Wendy Stefansson. Lioness and Cub. Stoneware. 1996

Decades ago, I carved one of my first three-dimensional artworks out of a block of clay. The piece depicted a lioness nuzzling her cub; and was based on a photo I had taken during a then-recent trip to Africa. I decided the work was finished while it was still in a fairly rough state. A sketch. The basic lines and angles mapped out, but few details. Evocative; not literal.

I glazed it with a “mystery glaze” my friends and I had inherited along with a large number of glaze-making chemicals from another ceramic studio which had closed. The glaze “broke” over the angles, and pooled in the low places; spread and bubbled like lava over the larger planes. It took on the look of stone. Molten. Solidified.

I loved the way the “lines” I had left in the carving — the edges of my cut marks — were preserved and highlighted by the glaze. I couldn’t have said why, but I loved the hard edges.

Wendy Stefansson. Lioness and Cub. Stoneware. 1996

Wendy Stefansson. Lioness and Cub.

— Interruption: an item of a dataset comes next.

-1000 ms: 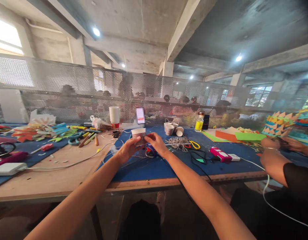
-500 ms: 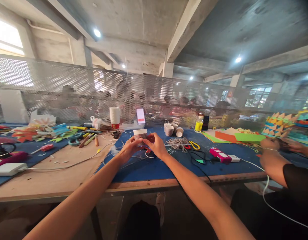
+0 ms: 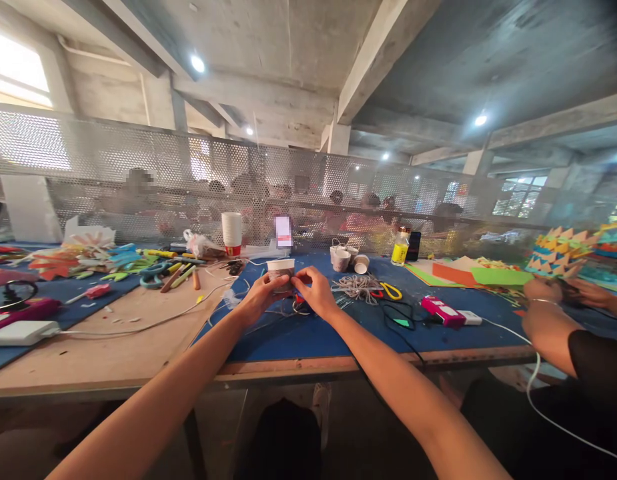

Stoneware. 1996


Other artists have rendered cats in this faceted way as well. Particularly the big cats.

Rosetta. On the Alert. Bronze.

Rosetta. The Leap. Bronze.

Julie Taylor and Michael Curry. Simba mask for The Lion King.
Mixed media.

Feline forms seem to fracture along fault lines. Excess shears away like slabs of sandstone, leaving only the essential.

There is a sense of violence barely contained. Lines and edges become the meeting places of opposing energies, held temporarily in equilibrium. Tension, held in suspension.

And in that moment, it’s the angles that animate.